» **What you need to do**: Pictures stay out; everything else in the records is to be copied exactly.

» **Provided information**:

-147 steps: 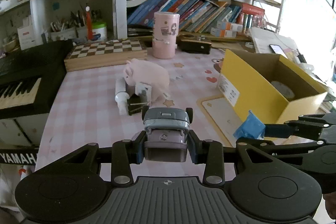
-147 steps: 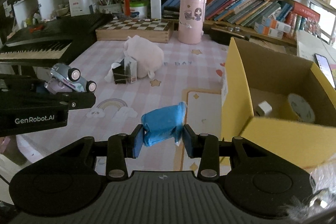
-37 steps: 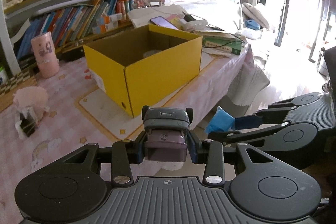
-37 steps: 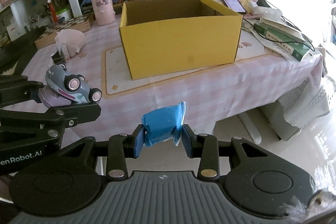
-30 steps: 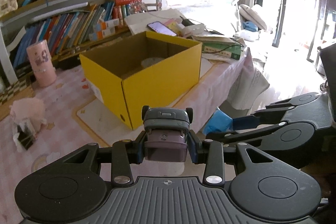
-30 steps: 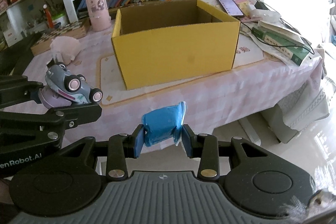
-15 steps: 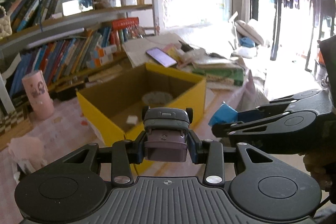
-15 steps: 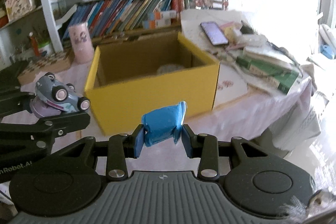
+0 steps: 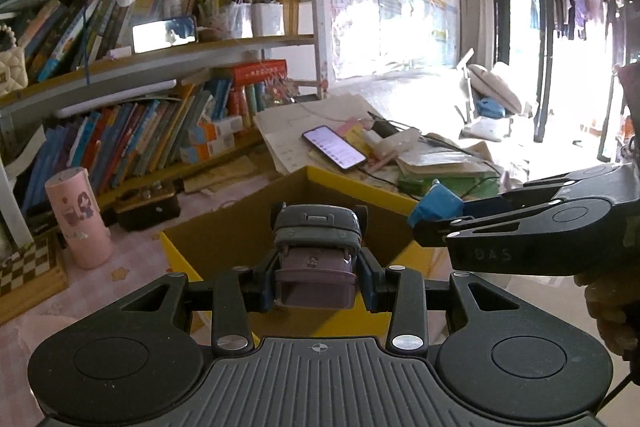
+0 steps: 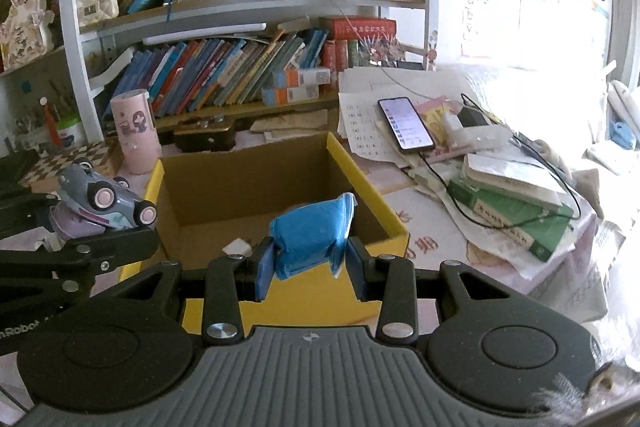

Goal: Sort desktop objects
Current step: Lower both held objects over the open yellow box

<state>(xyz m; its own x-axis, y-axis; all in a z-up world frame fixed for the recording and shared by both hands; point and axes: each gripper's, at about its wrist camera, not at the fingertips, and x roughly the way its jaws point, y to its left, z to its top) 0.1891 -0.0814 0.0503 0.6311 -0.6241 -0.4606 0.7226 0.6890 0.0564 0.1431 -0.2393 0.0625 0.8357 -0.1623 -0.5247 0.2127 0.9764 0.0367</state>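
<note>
My left gripper (image 9: pixel 316 287) is shut on a grey and purple toy car (image 9: pixel 316 247), held above the near edge of the open yellow cardboard box (image 9: pixel 360 187). My right gripper (image 10: pixel 310 267) is shut on a blue crumpled packet (image 10: pixel 312 235), held over the box's (image 10: pixel 360 183) near wall. In the right wrist view the toy car (image 10: pixel 100 203) sits at the left, beside the box's left wall. In the left wrist view the blue packet (image 9: pixel 436 205) hangs over the box's right rim. A small white object (image 10: pixel 238 247) lies on the box floor.
A pink cylinder (image 10: pixel 134 131) and a chessboard (image 10: pixel 68 157) stand left of the box. A phone (image 10: pixel 406 123), cables and a stack of green books (image 10: pixel 512 203) lie to its right. Bookshelves (image 10: pixel 240 63) run along the back.
Both grippers have risen and moved closer, from in front of the box to over its near rim. I now look down into the box. Both still hold their objects.
</note>
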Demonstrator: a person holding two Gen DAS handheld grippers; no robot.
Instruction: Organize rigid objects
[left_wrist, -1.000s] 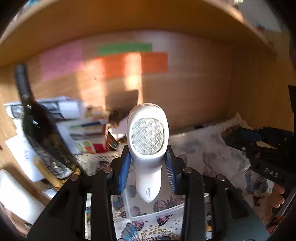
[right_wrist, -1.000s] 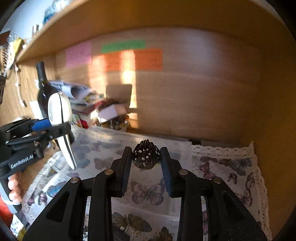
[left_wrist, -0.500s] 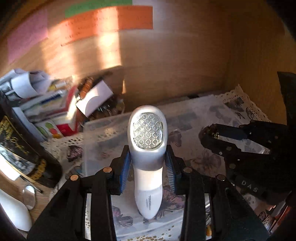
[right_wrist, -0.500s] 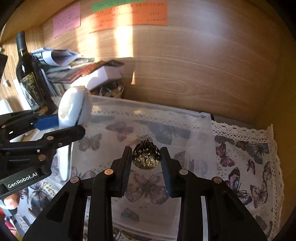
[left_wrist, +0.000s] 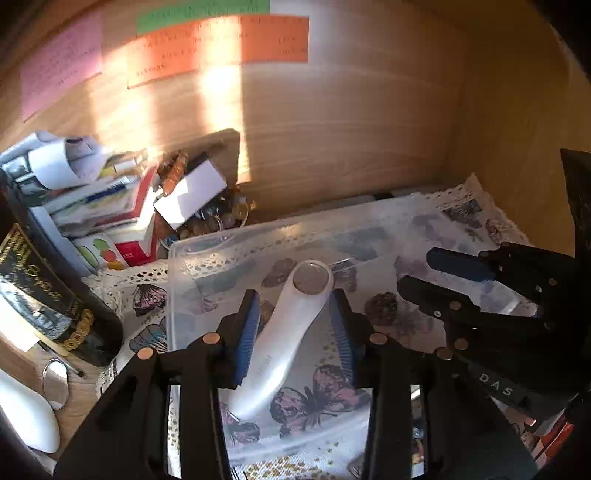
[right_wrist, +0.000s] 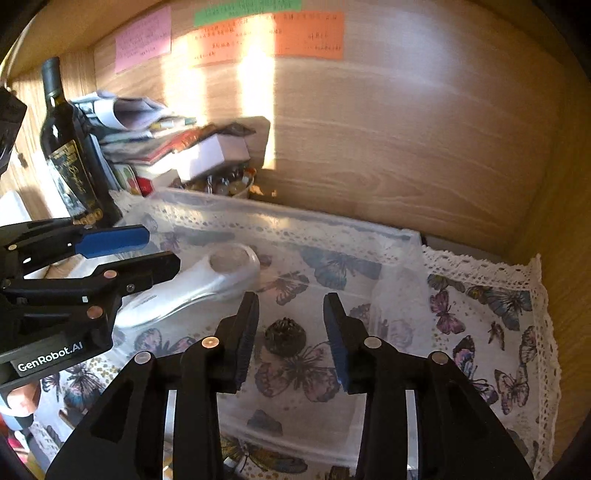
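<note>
A white handheld device (left_wrist: 284, 332) with a round head lies on the floor of a clear plastic bin (left_wrist: 173, 295), between the open fingers of my left gripper (left_wrist: 293, 332). It also shows in the right wrist view (right_wrist: 207, 280). A small dark spiky ball (right_wrist: 285, 332) lies on the bin floor (right_wrist: 391, 295) between the open fingers of my right gripper (right_wrist: 290, 332). The ball also shows in the left wrist view (left_wrist: 382, 302). Neither gripper touches its object.
The bin sits on a butterfly-print cloth (right_wrist: 491, 332) in a wooden cubby. A dark wine bottle (right_wrist: 70, 155), stacked books and papers (left_wrist: 96, 192) and a bowl of beads (left_wrist: 218, 218) crowd the left. A small mirror (left_wrist: 55, 384) lies at the left front.
Both grippers lowered into the bin and opened. The white device left the left gripper and now lies on the bin floor. The spiky ball left the right gripper and rests on the floor.
</note>
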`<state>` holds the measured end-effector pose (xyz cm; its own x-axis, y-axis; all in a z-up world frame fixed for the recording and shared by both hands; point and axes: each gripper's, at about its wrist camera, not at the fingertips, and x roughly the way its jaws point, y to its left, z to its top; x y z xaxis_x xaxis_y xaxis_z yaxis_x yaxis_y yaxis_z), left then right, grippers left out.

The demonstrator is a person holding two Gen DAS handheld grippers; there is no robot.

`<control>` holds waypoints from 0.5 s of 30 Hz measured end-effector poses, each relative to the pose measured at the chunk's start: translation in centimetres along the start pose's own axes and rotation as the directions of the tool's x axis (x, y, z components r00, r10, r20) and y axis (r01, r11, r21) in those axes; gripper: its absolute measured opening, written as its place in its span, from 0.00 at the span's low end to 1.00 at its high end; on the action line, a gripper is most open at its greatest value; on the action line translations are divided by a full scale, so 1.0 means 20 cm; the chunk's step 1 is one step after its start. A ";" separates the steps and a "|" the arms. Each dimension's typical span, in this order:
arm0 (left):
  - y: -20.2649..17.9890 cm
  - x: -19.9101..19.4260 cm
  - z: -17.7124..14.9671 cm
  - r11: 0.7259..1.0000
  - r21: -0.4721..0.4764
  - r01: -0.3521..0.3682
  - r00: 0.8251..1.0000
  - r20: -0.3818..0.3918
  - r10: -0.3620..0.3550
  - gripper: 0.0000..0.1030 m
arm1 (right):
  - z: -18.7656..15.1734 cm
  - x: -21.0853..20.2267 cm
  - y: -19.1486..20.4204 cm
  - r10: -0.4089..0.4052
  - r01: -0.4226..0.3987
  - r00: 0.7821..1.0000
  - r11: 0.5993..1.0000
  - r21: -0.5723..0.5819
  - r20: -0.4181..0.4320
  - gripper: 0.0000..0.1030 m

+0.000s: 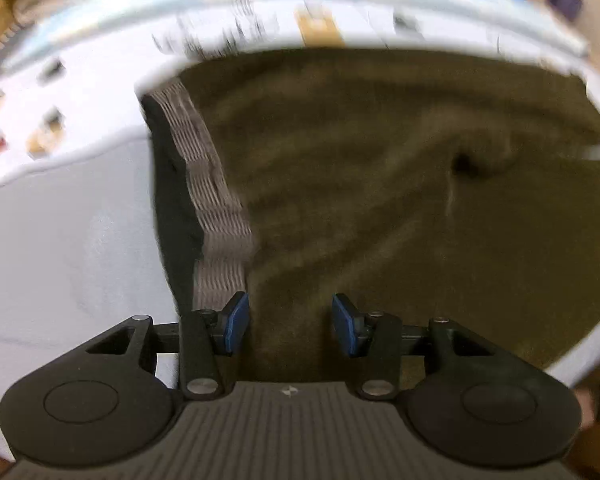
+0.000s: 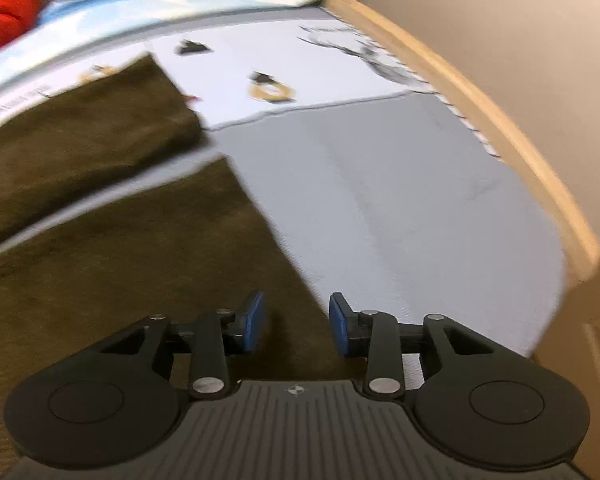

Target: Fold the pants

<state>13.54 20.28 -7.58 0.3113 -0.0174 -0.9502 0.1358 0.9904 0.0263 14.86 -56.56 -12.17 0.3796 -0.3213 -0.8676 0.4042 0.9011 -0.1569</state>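
Both tongs point low over the olive pants point(image 1: 380, 200). The left tongs point(image 1: 290, 324) gape empty beside the waistband point(image 1: 216, 208), lower centre. The right tongs point(image 2: 296, 322) gape empty over a leg hem, lower centre.

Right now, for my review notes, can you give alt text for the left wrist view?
The open left gripper hovers over olive-brown pants spread on a pale grey surface, near their grey ribbed waistband. The picture is motion-blurred; a white printed sheet lies beyond.

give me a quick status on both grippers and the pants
Left hand-held gripper open over the waistband end of the olive-brown fleece pants. Right hand-held gripper open at a leg edge. Pants flat, unfolded. Nothing in the way.
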 end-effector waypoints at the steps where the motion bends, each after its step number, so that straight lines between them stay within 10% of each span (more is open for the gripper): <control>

» **Solution to this problem**:
-147 steps: 
-147 steps: 
-37 steps: 
-37 steps: 
-30 steps: 
-30 steps: 
-15 steps: 
-15 steps: 
+0 steps: 
+0 steps: 

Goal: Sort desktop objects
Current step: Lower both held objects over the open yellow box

<state>(xyz m; its own x-axis, y-axis; all in a z-up world frame fixed for the recording and shared by both hands; point and axes: each gripper's, at about its wrist camera, not at the fingertips, and x roughly the way its jaws point, y to its left, z to its top) 0.1891 -0.0814 0.0503 0.6311 -0.6241 -0.4606 0.7226 0.6890 0.0564 0.1431 -0.2393 0.0625 0.8357 -0.1623 -0.5247 0.2127 0.9764 0.0367</state>
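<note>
My left gripper (image 9: pixel 316 287) is shut on a grey and purple toy car (image 9: pixel 316 247), held above the near edge of the open yellow cardboard box (image 9: pixel 360 187). My right gripper (image 10: pixel 310 267) is shut on a blue crumpled packet (image 10: pixel 312 235), held over the box's (image 10: pixel 360 183) near wall. In the right wrist view the toy car (image 10: pixel 100 203) sits at the left, beside the box's left wall. In the left wrist view the blue packet (image 9: pixel 436 205) hangs over the box's right rim. A small white object (image 10: pixel 238 247) lies on the box floor.
A pink cylinder (image 10: pixel 134 131) and a chessboard (image 10: pixel 68 157) stand left of the box. A phone (image 10: pixel 406 123), cables and a stack of green books (image 10: pixel 512 203) lie to its right. Bookshelves (image 10: pixel 240 63) run along the back.
Both grippers have risen and moved closer, from in front of the box to over its near rim. I now look down into the box. Both still hold their objects.
</note>
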Demonstrator: a person holding two Gen DAS handheld grippers; no robot.
Instruction: Organize rigid objects
[left_wrist, -1.000s] 
[right_wrist, -1.000s] 
[left_wrist, -0.500s] 
[right_wrist, -0.500s] 
[left_wrist, +0.000s] 
[right_wrist, +0.000s] 
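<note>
A white handheld device (left_wrist: 284, 332) with a round head lies on the floor of a clear plastic bin (left_wrist: 173, 295), between the open fingers of my left gripper (left_wrist: 293, 332). It also shows in the right wrist view (right_wrist: 207, 280). A small dark spiky ball (right_wrist: 285, 332) lies on the bin floor (right_wrist: 391, 295) between the open fingers of my right gripper (right_wrist: 290, 332). The ball also shows in the left wrist view (left_wrist: 382, 302). Neither gripper touches its object.
The bin sits on a butterfly-print cloth (right_wrist: 491, 332) in a wooden cubby. A dark wine bottle (right_wrist: 70, 155), stacked books and papers (left_wrist: 96, 192) and a bowl of beads (left_wrist: 218, 218) crowd the left. A small mirror (left_wrist: 55, 384) lies at the left front.
Both grippers lowered into the bin and opened. The white device left the left gripper and now lies on the bin floor. The spiky ball left the right gripper and rests on the floor.
</note>
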`<state>` holds the measured end-effector pose (xyz cm; its own x-axis, y-axis; all in a z-up world frame fixed for the recording and shared by both hands; point and axes: each gripper's, at about its wrist camera, not at the fingertips, and x roughly the way its jaws point, y to its left, z to its top; x y z xaxis_x xaxis_y xaxis_z yaxis_x yaxis_y yaxis_z), left then right, grippers left out.

The demonstrator is a person holding two Gen DAS handheld grippers; there is no robot.

`<control>` holds waypoints from 0.5 s of 30 Hz measured end-effector poses, each relative to the pose measured at the chunk's start: translation in centimetres along the start pose's own axes and rotation as the directions of the tool's x axis (x, y, z components r00, r10, r20) and y axis (r01, r11, r21) in those axes; gripper: its absolute measured opening, written as its place in its span, from 0.00 at the span's low end to 1.00 at its high end; on the action line, a gripper is most open at its greatest value; on the action line translations are divided by a full scale, so 1.0 means 20 cm; the chunk's step 1 is one step after its start. A ";" separates the steps and a "|" the arms. Each dimension's typical span, in this order:
arm0 (left):
  - y: -20.2649..17.9890 cm
  - x: -19.9101..19.4260 cm
  - z: -17.7124..14.9671 cm
  - r11: 0.7259..1.0000
  - r21: -0.4721..0.4764
  - r01: -0.3521..0.3682
  - r00: 0.8251..1.0000
  - r20: -0.3818..0.3918
  - r10: -0.3620..0.3550
  - gripper: 0.0000..0.1030 m
arm1 (right):
  - z: -18.7656..15.1734 cm
  - x: -21.0853..20.2267 cm
  - y: -19.1486..20.4204 cm
  - r10: -0.4089..0.4052
  - r01: -0.4226..0.3987
  - r00: 0.7821..1.0000
  - r11: 0.5993..1.0000
  - r21: -0.5723..0.5819
  - r20: -0.4181..0.4320
  - gripper: 0.0000..0.1030 m

+0.000s: 
+0.000s: 

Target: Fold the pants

<state>13.54 20.28 -7.58 0.3113 -0.0174 -0.9502 0.1358 0.9904 0.0263 14.86 -56.56 -12.17 0.3796 -0.3213 -0.8676 0.4042 0.9011 -0.1569</state>
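Both tongs point low over the olive pants point(image 1: 380, 200). The left tongs point(image 1: 290, 324) gape empty beside the waistband point(image 1: 216, 208), lower centre. The right tongs point(image 2: 296, 322) gape empty over a leg hem, lower centre.

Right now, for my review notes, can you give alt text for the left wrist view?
The open left gripper hovers over olive-brown pants spread on a pale grey surface, near their grey ribbed waistband. The picture is motion-blurred; a white printed sheet lies beyond.

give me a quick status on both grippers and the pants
Left hand-held gripper open over the waistband end of the olive-brown fleece pants. Right hand-held gripper open at a leg edge. Pants flat, unfolded. Nothing in the way.
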 end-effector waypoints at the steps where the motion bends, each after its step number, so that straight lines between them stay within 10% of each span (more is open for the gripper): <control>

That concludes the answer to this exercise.